Complaints come from all sides of the anti-poverty project. Forced relocation is a common grievance. But so is unfair distribution of new homes and government funds. Sometimes that is a matter of perception: Villagers who are just above the poverty line but still struggling see their neighbors receiving new apartments and subsidies while they are left behind, and accuse officials of playing favorites.
In other cases, corruption is real: The Communist Party’s disciplinary body has found tens of thousands of officials received bribes in exchange for development contracts, embezzling anti-poverty funds for personal use, taking money for fabricated projects, or giving preferential anti-poverty benefits to friends and family.
Poverty — and perhaps a more pressing problem, inequality — will remain a challenge post-2020. As of 2018, 17% of China’s population (237.2 million people) still lived under the World Bank’s poverty line for upper-middle-income countries. Many of those lifted out of poverty in recent years are dependent on government help and in danger of falling back below the line after the campaign is declared a success.
But this year, Xi’s deadline is what matters.

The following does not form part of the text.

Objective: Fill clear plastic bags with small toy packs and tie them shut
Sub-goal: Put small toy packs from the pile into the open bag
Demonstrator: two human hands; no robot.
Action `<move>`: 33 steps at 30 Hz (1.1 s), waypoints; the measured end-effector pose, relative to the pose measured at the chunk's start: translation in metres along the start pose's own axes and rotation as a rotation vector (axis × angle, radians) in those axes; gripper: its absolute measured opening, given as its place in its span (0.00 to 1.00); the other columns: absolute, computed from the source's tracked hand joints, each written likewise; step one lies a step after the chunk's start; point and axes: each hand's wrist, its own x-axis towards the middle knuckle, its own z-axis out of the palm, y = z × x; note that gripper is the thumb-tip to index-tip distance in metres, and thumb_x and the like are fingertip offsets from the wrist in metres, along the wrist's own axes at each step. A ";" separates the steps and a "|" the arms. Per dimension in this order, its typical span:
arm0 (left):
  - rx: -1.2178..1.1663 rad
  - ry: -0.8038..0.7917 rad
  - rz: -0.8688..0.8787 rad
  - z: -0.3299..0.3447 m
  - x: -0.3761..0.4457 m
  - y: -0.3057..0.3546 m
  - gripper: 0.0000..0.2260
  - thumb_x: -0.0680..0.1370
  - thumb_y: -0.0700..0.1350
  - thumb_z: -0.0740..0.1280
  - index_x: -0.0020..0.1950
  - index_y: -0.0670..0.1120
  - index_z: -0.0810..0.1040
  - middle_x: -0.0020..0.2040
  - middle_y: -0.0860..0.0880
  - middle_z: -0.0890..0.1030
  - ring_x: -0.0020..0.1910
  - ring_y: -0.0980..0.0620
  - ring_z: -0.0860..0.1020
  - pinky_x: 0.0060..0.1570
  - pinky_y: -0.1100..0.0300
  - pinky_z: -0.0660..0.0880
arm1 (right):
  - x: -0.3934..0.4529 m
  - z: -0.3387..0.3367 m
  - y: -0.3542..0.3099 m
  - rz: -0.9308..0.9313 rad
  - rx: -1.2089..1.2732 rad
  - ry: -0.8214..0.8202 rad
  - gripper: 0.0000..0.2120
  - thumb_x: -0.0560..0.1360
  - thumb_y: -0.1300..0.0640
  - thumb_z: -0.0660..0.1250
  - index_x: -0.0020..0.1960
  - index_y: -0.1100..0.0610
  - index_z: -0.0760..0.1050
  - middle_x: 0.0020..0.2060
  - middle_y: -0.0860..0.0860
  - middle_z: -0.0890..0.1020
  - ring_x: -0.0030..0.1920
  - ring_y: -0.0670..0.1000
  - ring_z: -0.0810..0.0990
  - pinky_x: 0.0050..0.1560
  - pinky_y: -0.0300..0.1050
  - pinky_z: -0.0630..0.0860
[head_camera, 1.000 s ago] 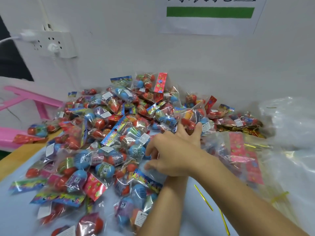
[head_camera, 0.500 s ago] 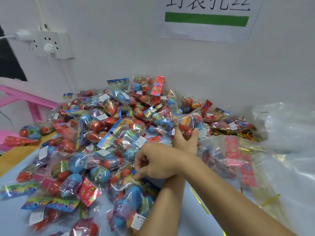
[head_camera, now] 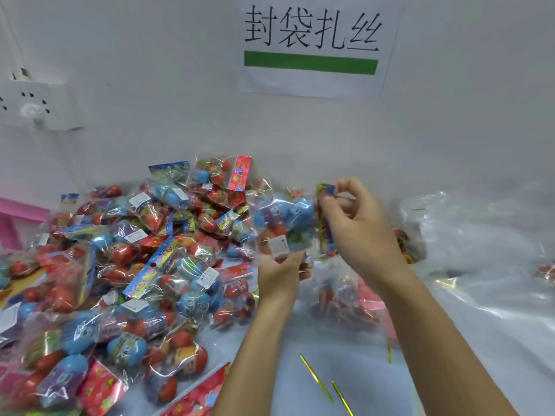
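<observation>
A toy pack point(head_camera: 285, 223) with blue and red eggs and a colourful header card is lifted above the table in both hands. My left hand point(head_camera: 279, 276) grips its lower end from below. My right hand point(head_camera: 357, 226) pinches the header card at the pack's right side. A big heap of similar toy packs point(head_camera: 144, 265) covers the table's left half. Under my right forearm lies a clear bag point(head_camera: 348, 295) with pink-carded packs inside. Gold twist ties point(head_camera: 316, 378) lie on the table near my arms.
Crumpled clear plastic bags point(head_camera: 486, 244) pile up at the right. A white wall with a paper sign point(head_camera: 312, 46) stands right behind the heap. A wall socket point(head_camera: 39, 106) is at the left, and a pink frame point(head_camera: 18, 211) below it.
Both hands have risen from the heap, lifting one toy pack up and to the right. The camera has tilted upward, showing more of the sign.
</observation>
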 end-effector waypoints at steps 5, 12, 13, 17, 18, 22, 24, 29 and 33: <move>0.016 -0.079 0.072 -0.010 0.002 0.004 0.20 0.75 0.52 0.73 0.64 0.53 0.72 0.56 0.45 0.83 0.48 0.44 0.84 0.48 0.44 0.82 | 0.000 -0.046 0.018 0.083 0.021 0.339 0.06 0.82 0.54 0.64 0.46 0.52 0.74 0.30 0.43 0.82 0.32 0.41 0.83 0.29 0.36 0.76; -0.194 -0.109 0.013 -0.010 -0.005 0.023 0.10 0.79 0.40 0.68 0.58 0.47 0.72 0.50 0.40 0.84 0.44 0.36 0.84 0.36 0.54 0.82 | 0.003 -0.074 0.028 0.107 -0.279 0.305 0.04 0.81 0.56 0.66 0.47 0.53 0.75 0.27 0.43 0.81 0.28 0.42 0.79 0.28 0.37 0.74; -0.213 -0.123 0.024 -0.011 -0.005 0.027 0.10 0.79 0.38 0.66 0.59 0.46 0.72 0.49 0.40 0.84 0.43 0.38 0.84 0.37 0.54 0.82 | 0.003 -0.076 0.028 0.094 -0.306 0.288 0.05 0.80 0.57 0.67 0.45 0.54 0.75 0.25 0.42 0.79 0.25 0.41 0.77 0.24 0.32 0.69; -0.253 -0.212 0.076 -0.013 -0.013 0.052 0.13 0.78 0.37 0.65 0.62 0.45 0.74 0.51 0.41 0.83 0.44 0.44 0.83 0.40 0.57 0.81 | 0.003 -0.080 0.028 0.085 -0.365 0.276 0.06 0.80 0.57 0.67 0.44 0.52 0.75 0.29 0.47 0.82 0.23 0.40 0.76 0.26 0.37 0.69; -0.254 -0.234 0.085 -0.013 -0.015 0.058 0.14 0.76 0.38 0.68 0.61 0.46 0.75 0.54 0.41 0.83 0.45 0.46 0.83 0.40 0.58 0.81 | 0.003 -0.080 0.028 0.089 -0.379 0.266 0.06 0.80 0.57 0.67 0.44 0.51 0.75 0.30 0.48 0.82 0.23 0.40 0.76 0.28 0.38 0.68; -0.187 -0.339 0.100 -0.016 -0.022 0.072 0.22 0.69 0.38 0.75 0.61 0.49 0.74 0.56 0.44 0.81 0.45 0.49 0.81 0.40 0.61 0.77 | 0.003 -0.082 0.032 0.110 -0.387 0.234 0.06 0.80 0.57 0.66 0.44 0.51 0.74 0.32 0.49 0.82 0.23 0.40 0.74 0.25 0.36 0.68; -0.181 -0.419 0.107 -0.016 -0.026 0.074 0.17 0.71 0.41 0.71 0.58 0.46 0.75 0.50 0.43 0.80 0.43 0.49 0.80 0.38 0.62 0.75 | 0.004 -0.083 0.034 0.126 -0.371 0.219 0.05 0.81 0.56 0.66 0.46 0.51 0.75 0.32 0.48 0.81 0.24 0.39 0.74 0.24 0.33 0.67; -0.275 -0.536 0.037 -0.011 -0.030 0.071 0.18 0.73 0.43 0.67 0.63 0.47 0.77 0.56 0.42 0.80 0.54 0.45 0.79 0.46 0.57 0.76 | 0.004 -0.082 0.039 0.189 -0.264 0.158 0.04 0.81 0.54 0.65 0.48 0.51 0.75 0.29 0.45 0.78 0.27 0.44 0.72 0.30 0.42 0.70; -0.191 -0.530 0.067 -0.001 -0.033 0.069 0.17 0.74 0.43 0.66 0.62 0.42 0.77 0.56 0.39 0.80 0.51 0.44 0.78 0.42 0.58 0.76 | 0.002 -0.075 0.035 0.189 -0.199 0.072 0.04 0.81 0.54 0.67 0.48 0.52 0.76 0.31 0.48 0.81 0.30 0.47 0.76 0.31 0.41 0.72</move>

Cai, the Lianghekou party secretary, was intent on emptying the village to make way for a resort before 2021. Asked about the Yangs’ hukou problem, Cai said they were not his responsibility. “If they don’t have the hukou, they are not our people. If they want to change their hukou, that’s another department’s job.”
Back in the village, Yang Jiacun stood with his father in their courtyard. “My parents were born and raised on this piece of earth. This is our home,” he said. His family had one wish, he said: “Don’t demolish this house. Let us continue living in it.”
It is a wish unlikely to be fulfilled.